■ PROBLEM STATEMENT ■
In full and without change, repeat the records shown below.

[Data entries]
——
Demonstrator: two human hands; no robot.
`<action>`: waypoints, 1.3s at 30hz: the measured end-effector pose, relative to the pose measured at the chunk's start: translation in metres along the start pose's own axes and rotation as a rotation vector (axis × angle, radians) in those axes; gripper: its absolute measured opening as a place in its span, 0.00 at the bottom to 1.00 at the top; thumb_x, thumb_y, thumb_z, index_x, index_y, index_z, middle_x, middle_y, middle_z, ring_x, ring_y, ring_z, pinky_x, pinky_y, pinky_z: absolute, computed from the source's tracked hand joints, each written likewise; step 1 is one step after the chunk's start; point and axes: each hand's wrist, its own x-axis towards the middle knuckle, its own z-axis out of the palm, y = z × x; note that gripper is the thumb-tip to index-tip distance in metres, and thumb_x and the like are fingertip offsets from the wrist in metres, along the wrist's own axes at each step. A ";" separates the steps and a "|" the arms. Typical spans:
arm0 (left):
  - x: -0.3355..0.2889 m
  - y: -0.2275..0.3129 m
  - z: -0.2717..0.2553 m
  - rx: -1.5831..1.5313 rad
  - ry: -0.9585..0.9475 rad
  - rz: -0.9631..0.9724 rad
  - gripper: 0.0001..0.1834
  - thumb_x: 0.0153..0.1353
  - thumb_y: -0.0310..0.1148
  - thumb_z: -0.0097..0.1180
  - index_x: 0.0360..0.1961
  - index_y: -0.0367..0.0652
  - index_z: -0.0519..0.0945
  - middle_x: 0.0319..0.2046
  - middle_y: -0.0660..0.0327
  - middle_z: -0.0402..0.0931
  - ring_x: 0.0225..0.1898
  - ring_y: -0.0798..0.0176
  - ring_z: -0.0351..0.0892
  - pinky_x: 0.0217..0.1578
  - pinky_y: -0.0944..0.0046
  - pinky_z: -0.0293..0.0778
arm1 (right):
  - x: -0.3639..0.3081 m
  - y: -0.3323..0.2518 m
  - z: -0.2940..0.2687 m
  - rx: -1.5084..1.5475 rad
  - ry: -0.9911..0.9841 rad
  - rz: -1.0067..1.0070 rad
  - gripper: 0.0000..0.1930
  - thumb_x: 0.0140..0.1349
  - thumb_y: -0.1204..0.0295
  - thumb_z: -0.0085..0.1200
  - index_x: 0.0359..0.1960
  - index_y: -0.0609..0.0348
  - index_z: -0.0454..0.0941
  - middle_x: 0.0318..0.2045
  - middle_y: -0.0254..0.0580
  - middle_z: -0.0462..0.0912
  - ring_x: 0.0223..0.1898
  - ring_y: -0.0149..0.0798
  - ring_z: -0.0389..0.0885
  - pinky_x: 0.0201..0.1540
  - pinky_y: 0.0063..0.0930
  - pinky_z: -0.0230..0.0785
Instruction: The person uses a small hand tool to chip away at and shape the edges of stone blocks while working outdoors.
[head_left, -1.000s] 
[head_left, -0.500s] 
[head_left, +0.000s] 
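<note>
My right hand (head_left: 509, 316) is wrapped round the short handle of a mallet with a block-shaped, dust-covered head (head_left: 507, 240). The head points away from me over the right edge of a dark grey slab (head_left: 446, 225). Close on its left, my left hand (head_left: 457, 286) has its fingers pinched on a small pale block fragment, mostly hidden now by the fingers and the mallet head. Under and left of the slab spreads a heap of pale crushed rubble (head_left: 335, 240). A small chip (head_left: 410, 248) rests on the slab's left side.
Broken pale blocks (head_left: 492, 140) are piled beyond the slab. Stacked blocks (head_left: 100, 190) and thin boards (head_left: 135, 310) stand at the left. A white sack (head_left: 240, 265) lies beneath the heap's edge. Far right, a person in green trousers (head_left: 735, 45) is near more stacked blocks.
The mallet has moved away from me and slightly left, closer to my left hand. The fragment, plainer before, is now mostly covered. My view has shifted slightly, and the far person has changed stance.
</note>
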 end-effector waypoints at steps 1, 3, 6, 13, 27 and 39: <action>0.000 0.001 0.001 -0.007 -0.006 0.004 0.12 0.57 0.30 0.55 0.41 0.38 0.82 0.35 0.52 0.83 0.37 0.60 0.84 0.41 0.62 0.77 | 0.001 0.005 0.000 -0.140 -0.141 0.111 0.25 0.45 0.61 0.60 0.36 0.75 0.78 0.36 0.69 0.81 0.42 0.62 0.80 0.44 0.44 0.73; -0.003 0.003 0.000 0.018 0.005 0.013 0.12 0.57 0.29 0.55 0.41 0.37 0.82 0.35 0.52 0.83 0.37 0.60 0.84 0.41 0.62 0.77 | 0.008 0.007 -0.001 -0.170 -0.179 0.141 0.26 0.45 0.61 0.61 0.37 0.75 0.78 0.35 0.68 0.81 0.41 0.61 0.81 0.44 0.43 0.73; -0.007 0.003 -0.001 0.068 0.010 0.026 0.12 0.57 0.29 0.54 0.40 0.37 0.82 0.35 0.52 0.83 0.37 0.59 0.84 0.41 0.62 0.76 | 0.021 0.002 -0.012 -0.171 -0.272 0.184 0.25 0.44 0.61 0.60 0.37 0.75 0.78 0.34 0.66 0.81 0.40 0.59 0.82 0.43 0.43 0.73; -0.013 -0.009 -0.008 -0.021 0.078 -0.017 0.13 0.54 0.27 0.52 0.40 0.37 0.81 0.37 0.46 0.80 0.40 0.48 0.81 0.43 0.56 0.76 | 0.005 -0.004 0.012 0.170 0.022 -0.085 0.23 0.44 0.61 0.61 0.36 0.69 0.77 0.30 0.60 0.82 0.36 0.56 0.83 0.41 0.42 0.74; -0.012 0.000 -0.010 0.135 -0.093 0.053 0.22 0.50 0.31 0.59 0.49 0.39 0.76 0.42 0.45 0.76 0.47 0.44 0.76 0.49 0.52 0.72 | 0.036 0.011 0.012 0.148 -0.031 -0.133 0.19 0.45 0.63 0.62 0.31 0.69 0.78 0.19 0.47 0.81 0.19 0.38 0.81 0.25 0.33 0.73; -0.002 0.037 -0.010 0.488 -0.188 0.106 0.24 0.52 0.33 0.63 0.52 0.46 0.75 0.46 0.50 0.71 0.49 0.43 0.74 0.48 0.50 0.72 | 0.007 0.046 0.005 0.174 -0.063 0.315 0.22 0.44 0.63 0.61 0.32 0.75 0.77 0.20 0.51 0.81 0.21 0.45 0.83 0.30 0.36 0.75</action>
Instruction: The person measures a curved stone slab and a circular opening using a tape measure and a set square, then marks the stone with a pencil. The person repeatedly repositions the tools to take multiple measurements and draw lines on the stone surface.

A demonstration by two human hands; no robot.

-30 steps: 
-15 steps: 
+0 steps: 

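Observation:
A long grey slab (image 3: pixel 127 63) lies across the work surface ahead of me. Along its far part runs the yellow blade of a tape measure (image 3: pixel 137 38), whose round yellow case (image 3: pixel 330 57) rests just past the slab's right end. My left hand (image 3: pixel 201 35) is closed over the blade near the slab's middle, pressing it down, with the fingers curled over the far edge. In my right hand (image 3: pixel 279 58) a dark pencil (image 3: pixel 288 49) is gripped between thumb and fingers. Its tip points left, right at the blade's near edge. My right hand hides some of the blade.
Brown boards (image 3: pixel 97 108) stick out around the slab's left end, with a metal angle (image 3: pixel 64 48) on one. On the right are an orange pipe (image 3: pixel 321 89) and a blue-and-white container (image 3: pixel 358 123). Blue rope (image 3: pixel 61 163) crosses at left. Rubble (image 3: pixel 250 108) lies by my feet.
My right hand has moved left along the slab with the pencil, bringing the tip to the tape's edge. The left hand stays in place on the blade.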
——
■ WRITTEN RESPONSE ■
Demonstrator: two human hands; no robot.
`<action>`: waypoints, 1.3s at 30hz: the measured end-effector pose, relative to the pose measured at the chunk's start: translation in metres along the start pose's own axes and rotation as a rotation vector (axis × angle, radians) in those axes; gripper: its absolute measured opening as a place in its span, 0.00 at the bottom to 1.00 at the top; thumb_x, thumb_y, thumb_z, index_x, index_y, index_z, middle_x, middle_y, middle_z, ring_x, ring_y, ring_z, pinky_x, pinky_y, pinky_z: absolute, computed from the source's tracked hand joints, each written likewise; step 1 is one step after the chunk's start; point and axes: each hand's wrist, its own x-axis towards the middle knuckle, its own z-axis out of the palm, y = z × x; note that gripper is the thumb-tip to index-tip distance in metres, and thumb_x and the like are fingertip offsets from the wrist in metres, along the wrist's own axes at each step. A ";" separates the steps and a "|" the arms. Typical spans:
arm0 (left):
  - x: -0.3355..0.2889 m
  - y: -0.2275..0.3129 m
  - z: -0.2717..0.2553 m
  - rx: -1.5831..1.5313 rad
  - ry: -0.9585..0.9475 rad
  - rz: -0.9631..0.9724 rad
  - gripper: 0.0001..0.1834
  - thumb_x: 0.0153..0.1353
  - thumb_y: -0.0310..0.1148
  - thumb_z: -0.0097..0.1180
  - index_x: 0.0360..0.1961
  - index_y: -0.0367..0.0652
  - index_z: -0.0519..0.0945
  - middle_x: 0.0319..0.2046
  - middle_y: -0.0660..0.0327
  - middle_z: -0.0402..0.0931
  - ring_x: 0.0225..0.1898
  - ring_y: -0.0798..0.0176
  - ring_z: -0.0351..0.0892
  - pinky_x: 0.0217..0.1578
  - pinky_y: -0.0944..0.0046
  - pinky_z: -0.0293..0.0778
arm1 (right):
  - x: -0.3639..0.3081 m
  - y: -0.3323..0.2518 m
  - z: -0.2940..0.2687 m
  - rx: -1.5084..1.5475 rad
  - ry: -0.9911..0.9841 rad
  - rz: -1.0067..1.0070 rad
  - gripper: 0.0000..0.1930
  - thumb_x: 0.0140..0.1349
  - thumb_y: -0.1204..0.0295
  - thumb_z: -0.0085..0.1200
  - index_x: 0.0359..0.1960
  - index_y: -0.0609..0.0348
  - index_z: -0.0454..0.0941
  - middle_x: 0.0318..0.2045
  - middle_y: -0.0254..0.0580
  - middle_z: -0.0462..0.0912
  - ring_x: 0.0223..0.1898
  - ring_y: -0.0149..0.0798
  - ring_z: -0.0389..0.0885
  - pinky_x: 0.0201..0.1540
  - pinky_y: 0.0063..0.0930
  - pinky_z: -0.0230..0.0785
Instruction: The person uses a small hand tool to chip away at and shape the edges of stone blocks while working outdoors.
[head_left, -1.000s] 
[head_left, -0.500s] 
[head_left, +0.000s] 
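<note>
My right hand (head_left: 509, 316) is wrapped round the short handle of a mallet with a block-shaped, dust-covered head (head_left: 507, 240). The head points away from me over the right edge of a dark grey slab (head_left: 446, 225). Close on its left, my left hand (head_left: 457, 286) has its fingers pinched on a small pale block fragment, mostly hidden now by the fingers and the mallet head. Under and left of the slab spreads a heap of pale crushed rubble (head_left: 335, 240). A small chip (head_left: 410, 248) rests on the slab's left side.
Broken pale blocks (head_left: 492, 140) are piled beyond the slab. Stacked blocks (head_left: 100, 190) and thin boards (head_left: 135, 310) stand at the left. A white sack (head_left: 240, 265) lies beneath the heap's edge. Far right, a person in green trousers (head_left: 735, 45) is near more stacked blocks.
The mallet has moved away from me and slightly left, closer to my left hand. The fragment, plainer before, is now mostly covered. My view has shifted slightly, and the far person has changed stance.
</note>
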 end-effector waypoints at steps 1, 3, 6, 13, 27 and 39: <action>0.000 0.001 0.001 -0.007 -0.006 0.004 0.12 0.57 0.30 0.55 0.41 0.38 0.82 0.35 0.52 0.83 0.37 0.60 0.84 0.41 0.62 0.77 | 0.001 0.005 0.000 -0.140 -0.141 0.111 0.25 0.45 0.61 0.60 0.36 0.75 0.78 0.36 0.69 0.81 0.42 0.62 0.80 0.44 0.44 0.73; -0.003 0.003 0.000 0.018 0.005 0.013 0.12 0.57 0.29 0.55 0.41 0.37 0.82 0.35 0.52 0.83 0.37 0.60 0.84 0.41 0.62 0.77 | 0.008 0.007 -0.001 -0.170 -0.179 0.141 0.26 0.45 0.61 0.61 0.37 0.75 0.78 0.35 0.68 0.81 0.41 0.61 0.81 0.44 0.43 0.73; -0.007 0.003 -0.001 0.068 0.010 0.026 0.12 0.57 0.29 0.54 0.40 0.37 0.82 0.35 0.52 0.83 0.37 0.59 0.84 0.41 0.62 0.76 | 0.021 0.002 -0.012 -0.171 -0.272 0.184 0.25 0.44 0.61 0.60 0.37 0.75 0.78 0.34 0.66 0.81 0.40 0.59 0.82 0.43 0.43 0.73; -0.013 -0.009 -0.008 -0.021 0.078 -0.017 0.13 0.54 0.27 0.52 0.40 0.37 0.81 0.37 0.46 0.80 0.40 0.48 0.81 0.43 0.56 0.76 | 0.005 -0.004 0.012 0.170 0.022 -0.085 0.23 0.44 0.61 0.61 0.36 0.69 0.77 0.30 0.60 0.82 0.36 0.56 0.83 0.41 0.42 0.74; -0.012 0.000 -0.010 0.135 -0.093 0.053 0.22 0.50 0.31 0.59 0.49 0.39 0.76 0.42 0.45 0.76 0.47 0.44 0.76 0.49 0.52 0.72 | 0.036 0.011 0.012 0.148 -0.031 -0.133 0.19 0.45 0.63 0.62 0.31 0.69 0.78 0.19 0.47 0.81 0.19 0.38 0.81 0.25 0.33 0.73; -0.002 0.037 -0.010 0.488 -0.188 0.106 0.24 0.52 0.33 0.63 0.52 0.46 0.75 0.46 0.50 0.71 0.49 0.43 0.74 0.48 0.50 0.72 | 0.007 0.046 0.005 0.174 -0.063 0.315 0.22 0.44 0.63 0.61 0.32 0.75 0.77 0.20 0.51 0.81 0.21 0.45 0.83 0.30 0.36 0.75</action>
Instruction: The person measures a curved stone slab and a circular opening using a tape measure and a set square, then marks the stone with a pencil. The person repeatedly repositions the tools to take multiple measurements and draw lines on the stone surface.

A demonstration by two human hands; no robot.

-30 steps: 
-15 steps: 
+0 steps: 

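Observation:
A long grey slab (image 3: pixel 127 63) lies across the work surface ahead of me. Along its far part runs the yellow blade of a tape measure (image 3: pixel 137 38), whose round yellow case (image 3: pixel 330 57) rests just past the slab's right end. My left hand (image 3: pixel 201 35) is closed over the blade near the slab's middle, pressing it down, with the fingers curled over the far edge. In my right hand (image 3: pixel 279 58) a dark pencil (image 3: pixel 288 49) is gripped between thumb and fingers. Its tip points left, right at the blade's near edge. My right hand hides some of the blade.
Brown boards (image 3: pixel 97 108) stick out around the slab's left end, with a metal angle (image 3: pixel 64 48) on one. On the right are an orange pipe (image 3: pixel 321 89) and a blue-and-white container (image 3: pixel 358 123). Blue rope (image 3: pixel 61 163) crosses at left. Rubble (image 3: pixel 250 108) lies by my feet.
My right hand has moved left along the slab with the pencil, bringing the tip to the tape's edge. The left hand stays in place on the blade.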

This exercise is finished.